→ Assigned task
Every line of the material is to be duplicated precisely.

━━━━━ Dataset section ━━━━━

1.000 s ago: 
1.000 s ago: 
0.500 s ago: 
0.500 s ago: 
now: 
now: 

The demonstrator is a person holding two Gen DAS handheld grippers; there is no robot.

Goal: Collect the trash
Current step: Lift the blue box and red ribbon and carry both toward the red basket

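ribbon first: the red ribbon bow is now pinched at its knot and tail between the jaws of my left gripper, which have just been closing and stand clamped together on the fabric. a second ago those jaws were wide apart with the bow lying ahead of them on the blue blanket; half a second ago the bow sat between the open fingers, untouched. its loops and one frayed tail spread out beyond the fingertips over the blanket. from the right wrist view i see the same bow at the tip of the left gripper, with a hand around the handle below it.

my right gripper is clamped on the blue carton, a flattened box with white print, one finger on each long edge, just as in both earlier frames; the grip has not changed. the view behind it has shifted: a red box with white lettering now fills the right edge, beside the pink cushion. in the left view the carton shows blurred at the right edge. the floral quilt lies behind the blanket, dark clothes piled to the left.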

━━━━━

→ Response to the exercise
1.000 s ago: 
1.000 s ago: 
0.500 s ago: 
0.500 s ago: 
now: 
now: 

The demonstrator is a person holding two Gen DAS handheld grippers; there is no robot.

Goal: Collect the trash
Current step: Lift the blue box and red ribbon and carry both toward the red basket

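ribbon first: the red ribbon bow is now pinched at its knot and tail between the jaws of my left gripper, which have just been closing and stand clamped together on the fabric. a second ago those jaws were wide apart with the bow lying ahead of them on the blue blanket; half a second ago the bow sat between the open fingers, untouched. its loops and one frayed tail spread out beyond the fingertips over the blanket. from the right wrist view i see the same bow at the tip of the left gripper, with a hand around the handle below it.

my right gripper is clamped on the blue carton, a flattened box with white print, one finger on each long edge, just as in both earlier frames; the grip has not changed. the view behind it has shifted: a red box with white lettering now fills the right edge, beside the pink cushion. in the left view the carton shows blurred at the right edge. the floral quilt lies behind the blanket, dark clothes piled to the left.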

The output is complete, and nothing more is needed.